Return exactly the span of lines in the following data that opens with the line containing "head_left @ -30" and closes with the line containing "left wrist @". Include nothing else.

Data items:
>>>>>
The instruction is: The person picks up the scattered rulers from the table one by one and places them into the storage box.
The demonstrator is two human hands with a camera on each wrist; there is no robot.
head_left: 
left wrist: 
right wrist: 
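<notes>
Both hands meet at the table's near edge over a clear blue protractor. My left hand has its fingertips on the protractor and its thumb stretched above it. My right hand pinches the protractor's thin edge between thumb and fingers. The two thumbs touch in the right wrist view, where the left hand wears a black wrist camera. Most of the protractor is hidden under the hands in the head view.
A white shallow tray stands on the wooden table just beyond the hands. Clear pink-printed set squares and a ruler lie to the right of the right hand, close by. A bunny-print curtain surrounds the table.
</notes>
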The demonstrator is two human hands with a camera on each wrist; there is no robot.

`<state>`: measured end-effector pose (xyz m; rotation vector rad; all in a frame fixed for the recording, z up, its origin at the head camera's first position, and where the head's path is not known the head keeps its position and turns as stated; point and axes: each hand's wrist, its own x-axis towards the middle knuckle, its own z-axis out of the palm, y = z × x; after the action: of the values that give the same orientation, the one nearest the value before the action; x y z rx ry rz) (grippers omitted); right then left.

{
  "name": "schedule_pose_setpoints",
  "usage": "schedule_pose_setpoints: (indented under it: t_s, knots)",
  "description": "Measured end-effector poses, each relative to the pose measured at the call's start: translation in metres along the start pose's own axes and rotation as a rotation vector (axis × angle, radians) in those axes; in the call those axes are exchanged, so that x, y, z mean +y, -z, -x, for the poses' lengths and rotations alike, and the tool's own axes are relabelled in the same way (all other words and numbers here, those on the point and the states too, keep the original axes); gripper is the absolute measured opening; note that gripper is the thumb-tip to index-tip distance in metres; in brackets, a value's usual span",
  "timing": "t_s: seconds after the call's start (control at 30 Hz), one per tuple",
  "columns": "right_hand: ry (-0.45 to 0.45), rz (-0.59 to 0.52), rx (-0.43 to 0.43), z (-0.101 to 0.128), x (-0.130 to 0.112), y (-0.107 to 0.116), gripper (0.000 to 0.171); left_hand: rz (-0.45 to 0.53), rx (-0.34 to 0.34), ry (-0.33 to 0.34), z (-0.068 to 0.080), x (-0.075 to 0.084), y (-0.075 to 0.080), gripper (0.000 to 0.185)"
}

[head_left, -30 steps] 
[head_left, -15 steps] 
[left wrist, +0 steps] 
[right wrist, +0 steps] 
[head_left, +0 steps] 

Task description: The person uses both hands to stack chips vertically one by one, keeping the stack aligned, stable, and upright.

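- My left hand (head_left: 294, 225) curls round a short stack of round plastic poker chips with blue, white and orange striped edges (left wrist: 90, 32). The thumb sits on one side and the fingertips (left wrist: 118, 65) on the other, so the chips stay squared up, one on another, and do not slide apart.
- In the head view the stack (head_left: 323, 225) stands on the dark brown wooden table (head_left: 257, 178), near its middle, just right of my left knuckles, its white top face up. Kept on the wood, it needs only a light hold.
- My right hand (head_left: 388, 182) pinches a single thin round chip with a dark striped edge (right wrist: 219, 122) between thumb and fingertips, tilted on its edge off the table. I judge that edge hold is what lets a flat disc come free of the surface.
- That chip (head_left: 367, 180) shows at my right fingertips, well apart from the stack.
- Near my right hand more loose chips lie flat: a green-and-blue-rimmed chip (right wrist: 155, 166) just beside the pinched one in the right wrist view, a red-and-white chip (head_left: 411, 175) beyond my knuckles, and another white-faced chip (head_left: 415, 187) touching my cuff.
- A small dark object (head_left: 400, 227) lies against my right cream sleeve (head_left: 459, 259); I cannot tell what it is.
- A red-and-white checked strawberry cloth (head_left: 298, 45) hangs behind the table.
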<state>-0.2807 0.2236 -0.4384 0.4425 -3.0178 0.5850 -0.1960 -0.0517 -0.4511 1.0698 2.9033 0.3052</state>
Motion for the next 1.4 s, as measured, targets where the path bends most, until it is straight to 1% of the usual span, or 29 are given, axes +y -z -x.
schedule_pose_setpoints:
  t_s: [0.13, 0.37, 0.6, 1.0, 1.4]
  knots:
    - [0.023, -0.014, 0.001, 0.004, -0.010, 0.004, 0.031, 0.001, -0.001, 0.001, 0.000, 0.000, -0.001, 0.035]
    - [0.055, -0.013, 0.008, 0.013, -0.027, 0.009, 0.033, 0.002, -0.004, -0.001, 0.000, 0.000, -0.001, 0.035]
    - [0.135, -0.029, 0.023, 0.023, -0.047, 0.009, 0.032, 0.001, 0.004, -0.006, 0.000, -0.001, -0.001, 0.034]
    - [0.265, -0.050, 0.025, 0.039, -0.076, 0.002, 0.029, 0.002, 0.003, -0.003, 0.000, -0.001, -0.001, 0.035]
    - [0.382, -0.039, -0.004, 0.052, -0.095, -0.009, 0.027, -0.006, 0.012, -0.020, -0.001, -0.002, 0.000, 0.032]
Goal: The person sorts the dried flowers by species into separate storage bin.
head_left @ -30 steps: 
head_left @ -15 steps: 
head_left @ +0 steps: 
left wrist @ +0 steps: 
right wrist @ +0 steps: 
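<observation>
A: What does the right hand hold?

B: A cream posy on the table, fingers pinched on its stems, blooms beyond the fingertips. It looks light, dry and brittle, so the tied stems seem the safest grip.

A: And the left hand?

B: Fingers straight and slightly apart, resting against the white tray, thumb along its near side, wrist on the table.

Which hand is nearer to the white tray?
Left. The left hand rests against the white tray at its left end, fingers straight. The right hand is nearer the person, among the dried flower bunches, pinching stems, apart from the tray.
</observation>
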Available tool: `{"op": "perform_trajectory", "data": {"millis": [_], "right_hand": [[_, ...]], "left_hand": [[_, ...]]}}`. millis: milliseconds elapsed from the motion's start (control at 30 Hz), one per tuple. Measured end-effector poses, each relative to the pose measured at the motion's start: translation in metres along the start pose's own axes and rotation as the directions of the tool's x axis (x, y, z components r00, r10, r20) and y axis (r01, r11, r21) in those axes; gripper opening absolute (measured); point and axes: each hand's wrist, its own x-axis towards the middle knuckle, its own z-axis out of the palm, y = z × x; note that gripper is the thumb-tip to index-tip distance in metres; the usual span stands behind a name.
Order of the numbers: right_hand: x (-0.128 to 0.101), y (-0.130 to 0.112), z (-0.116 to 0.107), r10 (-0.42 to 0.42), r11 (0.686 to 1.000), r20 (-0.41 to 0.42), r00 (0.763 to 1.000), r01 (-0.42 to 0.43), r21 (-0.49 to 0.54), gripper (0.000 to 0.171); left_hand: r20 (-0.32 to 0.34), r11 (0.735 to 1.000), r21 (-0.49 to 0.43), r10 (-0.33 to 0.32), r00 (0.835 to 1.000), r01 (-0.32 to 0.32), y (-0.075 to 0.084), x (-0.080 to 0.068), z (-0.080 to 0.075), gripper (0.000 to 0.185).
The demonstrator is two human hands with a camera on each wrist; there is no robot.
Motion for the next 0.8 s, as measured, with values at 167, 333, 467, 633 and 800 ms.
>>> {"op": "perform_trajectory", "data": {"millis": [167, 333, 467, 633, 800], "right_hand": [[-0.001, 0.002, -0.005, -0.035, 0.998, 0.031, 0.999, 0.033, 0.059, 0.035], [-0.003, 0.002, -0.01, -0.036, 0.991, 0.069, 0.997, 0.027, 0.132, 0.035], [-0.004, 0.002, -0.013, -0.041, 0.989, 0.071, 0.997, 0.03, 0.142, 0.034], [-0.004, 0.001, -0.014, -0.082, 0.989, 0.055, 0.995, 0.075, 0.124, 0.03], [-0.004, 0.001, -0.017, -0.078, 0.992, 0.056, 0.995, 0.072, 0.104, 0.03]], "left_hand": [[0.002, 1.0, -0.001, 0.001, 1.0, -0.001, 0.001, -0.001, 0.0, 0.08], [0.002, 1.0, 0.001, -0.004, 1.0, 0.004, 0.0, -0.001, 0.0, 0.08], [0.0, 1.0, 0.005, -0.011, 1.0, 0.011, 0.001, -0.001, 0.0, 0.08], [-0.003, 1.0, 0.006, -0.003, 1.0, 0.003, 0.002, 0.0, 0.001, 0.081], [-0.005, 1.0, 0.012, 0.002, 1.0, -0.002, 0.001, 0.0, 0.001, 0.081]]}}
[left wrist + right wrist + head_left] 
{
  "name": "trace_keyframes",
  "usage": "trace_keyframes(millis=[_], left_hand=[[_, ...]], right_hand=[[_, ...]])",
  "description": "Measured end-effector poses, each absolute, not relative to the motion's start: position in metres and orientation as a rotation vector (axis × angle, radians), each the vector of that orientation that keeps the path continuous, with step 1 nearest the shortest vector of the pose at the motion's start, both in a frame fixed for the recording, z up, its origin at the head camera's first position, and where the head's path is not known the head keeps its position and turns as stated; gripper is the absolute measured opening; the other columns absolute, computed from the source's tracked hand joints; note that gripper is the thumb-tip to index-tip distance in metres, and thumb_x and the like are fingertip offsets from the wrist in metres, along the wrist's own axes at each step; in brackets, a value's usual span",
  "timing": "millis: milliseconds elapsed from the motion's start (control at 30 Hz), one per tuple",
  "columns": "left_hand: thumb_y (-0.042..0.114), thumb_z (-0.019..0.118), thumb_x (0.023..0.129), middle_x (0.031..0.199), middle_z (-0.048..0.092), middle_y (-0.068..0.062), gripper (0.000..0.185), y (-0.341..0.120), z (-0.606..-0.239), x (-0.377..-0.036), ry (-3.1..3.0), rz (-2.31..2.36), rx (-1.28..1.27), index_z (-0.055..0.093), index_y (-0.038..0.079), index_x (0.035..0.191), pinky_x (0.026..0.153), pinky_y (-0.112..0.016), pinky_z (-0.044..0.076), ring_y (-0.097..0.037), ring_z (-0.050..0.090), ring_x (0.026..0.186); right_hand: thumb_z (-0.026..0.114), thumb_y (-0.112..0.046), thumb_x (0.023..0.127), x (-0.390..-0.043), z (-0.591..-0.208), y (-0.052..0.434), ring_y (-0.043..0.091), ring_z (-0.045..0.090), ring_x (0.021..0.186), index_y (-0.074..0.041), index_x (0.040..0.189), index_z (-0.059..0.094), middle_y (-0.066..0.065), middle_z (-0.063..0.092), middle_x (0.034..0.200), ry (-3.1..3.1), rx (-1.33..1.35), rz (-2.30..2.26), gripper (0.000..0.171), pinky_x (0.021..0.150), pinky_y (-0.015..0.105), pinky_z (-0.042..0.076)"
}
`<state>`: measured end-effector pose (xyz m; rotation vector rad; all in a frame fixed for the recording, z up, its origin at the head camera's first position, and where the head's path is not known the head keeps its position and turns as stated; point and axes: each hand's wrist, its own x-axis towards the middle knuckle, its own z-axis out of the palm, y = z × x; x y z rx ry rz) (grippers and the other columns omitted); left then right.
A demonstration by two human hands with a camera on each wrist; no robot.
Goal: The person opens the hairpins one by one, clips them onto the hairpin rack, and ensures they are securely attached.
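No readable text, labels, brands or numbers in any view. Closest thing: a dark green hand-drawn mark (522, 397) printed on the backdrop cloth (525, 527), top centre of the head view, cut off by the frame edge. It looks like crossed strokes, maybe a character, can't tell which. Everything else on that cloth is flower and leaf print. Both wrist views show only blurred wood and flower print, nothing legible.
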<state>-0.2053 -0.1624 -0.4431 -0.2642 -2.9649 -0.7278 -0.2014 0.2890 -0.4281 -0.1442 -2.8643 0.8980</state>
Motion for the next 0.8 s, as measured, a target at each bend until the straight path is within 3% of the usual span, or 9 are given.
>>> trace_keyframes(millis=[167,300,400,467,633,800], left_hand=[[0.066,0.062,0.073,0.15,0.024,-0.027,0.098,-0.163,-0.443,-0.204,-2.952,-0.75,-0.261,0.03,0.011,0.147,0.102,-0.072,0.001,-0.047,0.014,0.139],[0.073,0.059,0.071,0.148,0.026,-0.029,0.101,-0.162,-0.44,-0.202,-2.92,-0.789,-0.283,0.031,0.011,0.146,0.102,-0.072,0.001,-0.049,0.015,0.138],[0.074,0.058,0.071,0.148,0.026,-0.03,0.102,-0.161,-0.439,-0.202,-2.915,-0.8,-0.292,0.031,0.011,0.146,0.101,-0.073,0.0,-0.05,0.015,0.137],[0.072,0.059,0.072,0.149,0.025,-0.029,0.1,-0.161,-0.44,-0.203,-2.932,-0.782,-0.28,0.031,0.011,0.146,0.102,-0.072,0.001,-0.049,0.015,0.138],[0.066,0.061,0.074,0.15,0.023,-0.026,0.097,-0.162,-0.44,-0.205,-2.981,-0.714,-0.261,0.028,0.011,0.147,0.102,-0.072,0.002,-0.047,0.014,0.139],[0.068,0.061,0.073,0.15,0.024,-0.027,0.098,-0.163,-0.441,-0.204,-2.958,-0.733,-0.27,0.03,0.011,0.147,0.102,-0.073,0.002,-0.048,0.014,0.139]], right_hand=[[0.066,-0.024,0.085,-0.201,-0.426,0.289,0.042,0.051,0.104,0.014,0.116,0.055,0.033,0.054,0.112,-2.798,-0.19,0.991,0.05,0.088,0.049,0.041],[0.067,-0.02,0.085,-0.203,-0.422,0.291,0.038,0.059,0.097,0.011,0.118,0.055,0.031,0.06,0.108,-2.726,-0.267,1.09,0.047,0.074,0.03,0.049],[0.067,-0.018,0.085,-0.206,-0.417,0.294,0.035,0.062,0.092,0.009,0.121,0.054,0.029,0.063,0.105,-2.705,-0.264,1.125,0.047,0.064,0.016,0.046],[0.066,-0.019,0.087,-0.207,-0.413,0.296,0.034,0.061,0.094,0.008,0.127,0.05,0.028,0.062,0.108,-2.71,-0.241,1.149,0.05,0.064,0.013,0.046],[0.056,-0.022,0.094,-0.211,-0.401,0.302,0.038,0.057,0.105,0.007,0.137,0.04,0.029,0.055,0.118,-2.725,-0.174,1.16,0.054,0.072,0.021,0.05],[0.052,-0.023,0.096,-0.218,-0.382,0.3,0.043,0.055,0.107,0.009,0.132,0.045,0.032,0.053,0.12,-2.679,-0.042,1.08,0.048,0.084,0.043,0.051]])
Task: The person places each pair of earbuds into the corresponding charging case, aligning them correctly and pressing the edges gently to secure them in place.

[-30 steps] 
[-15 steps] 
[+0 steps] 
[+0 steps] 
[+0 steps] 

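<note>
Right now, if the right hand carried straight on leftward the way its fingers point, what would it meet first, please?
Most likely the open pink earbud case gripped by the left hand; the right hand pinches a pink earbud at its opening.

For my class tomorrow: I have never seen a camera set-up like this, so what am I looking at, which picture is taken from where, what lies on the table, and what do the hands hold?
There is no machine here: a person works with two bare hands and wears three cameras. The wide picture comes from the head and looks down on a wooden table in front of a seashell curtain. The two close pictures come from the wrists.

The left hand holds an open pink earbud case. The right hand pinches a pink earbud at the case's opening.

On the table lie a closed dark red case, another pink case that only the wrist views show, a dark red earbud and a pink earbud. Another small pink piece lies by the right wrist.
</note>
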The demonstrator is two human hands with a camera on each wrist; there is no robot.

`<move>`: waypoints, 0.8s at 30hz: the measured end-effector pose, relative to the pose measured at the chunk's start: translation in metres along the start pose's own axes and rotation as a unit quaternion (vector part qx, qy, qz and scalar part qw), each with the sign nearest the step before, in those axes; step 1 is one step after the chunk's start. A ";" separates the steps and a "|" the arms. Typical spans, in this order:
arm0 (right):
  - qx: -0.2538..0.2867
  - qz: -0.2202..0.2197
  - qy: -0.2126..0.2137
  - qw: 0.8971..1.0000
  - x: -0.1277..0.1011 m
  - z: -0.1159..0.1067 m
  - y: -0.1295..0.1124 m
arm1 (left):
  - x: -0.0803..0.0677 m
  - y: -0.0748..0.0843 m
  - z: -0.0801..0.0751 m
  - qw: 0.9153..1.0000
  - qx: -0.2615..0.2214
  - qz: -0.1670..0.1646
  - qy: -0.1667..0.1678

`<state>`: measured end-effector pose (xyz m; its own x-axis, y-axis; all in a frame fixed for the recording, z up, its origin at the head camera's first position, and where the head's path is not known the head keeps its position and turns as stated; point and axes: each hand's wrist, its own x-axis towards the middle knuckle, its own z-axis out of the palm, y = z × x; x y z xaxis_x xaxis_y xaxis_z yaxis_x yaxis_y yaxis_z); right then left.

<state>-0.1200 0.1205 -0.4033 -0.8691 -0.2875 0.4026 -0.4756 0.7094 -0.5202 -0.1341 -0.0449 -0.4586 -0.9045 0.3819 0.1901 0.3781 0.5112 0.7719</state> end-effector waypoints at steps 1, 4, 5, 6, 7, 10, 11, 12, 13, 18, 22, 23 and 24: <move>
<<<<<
Task result —
head_left @ -30 steps: 
head_left @ -15 steps: 
head_left @ +0 steps: 
left wrist @ +0 steps: 

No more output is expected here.